The best way to learn about demography from population genetic data is to look at multiple unlinked regions (a common theme over at the evolgen blog). The distribution of frequencies in a populations of neutral alleles at SNPs (the site frequency spectrum), is informative about population history. For example an excess of low frequency mutations is consistent with recent population growth, as the increase in population size introduces new mutations but these mutations have not yet had time to drift to higher frequencies.
A number of papers have made use of the frequency spectrum of unlinked SNPs to learn about demography. A technical but elegant article by Myers et al shows that while informative about demography, the site frequency spectrum at unlinked SNPs can not help you chose between certain demographic histories. This is not a question of imperfect knowledge of the site frequency spectrum (which more data would solve) but because for any particular demographic model, as Myers et al formally show, there are a large family of demographic histories that can give rise to the same site frequency spectrum.

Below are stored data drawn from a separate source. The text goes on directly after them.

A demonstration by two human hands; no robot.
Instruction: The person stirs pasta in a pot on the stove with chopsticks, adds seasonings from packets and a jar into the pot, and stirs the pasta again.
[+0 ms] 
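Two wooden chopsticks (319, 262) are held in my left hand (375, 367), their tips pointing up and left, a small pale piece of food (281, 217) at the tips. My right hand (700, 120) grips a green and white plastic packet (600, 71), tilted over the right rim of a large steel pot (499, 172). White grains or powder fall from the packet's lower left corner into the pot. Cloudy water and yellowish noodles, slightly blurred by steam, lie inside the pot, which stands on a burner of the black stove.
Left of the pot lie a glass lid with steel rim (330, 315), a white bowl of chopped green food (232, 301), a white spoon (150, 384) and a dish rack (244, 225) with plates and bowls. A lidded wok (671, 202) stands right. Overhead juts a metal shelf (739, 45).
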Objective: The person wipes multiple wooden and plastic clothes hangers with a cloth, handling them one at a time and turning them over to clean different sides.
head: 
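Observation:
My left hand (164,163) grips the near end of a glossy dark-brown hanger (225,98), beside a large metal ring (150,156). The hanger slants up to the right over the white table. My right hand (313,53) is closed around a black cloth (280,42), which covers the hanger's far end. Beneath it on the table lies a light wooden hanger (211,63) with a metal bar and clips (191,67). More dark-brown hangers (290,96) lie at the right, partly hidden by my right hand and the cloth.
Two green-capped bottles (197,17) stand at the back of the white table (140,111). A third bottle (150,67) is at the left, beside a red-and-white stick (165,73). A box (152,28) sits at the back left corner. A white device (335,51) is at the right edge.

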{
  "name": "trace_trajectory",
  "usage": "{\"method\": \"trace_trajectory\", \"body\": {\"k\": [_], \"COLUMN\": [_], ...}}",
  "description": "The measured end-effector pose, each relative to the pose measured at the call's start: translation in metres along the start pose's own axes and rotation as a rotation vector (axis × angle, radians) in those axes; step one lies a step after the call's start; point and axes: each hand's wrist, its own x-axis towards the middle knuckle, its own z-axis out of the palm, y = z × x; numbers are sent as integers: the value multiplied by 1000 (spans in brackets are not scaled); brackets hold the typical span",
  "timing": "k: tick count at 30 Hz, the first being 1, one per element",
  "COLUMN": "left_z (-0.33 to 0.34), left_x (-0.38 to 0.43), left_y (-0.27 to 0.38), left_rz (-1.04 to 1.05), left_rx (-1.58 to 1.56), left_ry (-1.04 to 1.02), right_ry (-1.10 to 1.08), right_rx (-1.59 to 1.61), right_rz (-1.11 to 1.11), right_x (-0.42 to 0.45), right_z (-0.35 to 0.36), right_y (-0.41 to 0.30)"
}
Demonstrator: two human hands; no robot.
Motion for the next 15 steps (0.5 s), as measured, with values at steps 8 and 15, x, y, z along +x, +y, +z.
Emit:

They explained: 'Informally, changes in population size at some past time are canceled out by other changes in the opposite direction'. I think that this lack of information comes from the fact that each unlinked SNP only tells you about the placement of a single mutation on the genealogy of the population at that site, and over sites you learn about the expected amount of time in different parts of the genealogy (loosely worded, as there are in fact a set of genealogies). It is therefore perhaps not surprising in hindsight that these data are not sufficient to learn everything about population size changes.
This problem can be circumvented by using patterns of linkage disequilibrium within genomic regions to add additional information about the patterns of coalescent trees across the genome. I've often wondered along similar lines about how we can learn about population histories from population genetic data (even a whole genome's worth) and what the fundamental limits might be.
Reference:
Myers S, Fefferman C, Patterson N.
Can one learn history from the allelic spectrum?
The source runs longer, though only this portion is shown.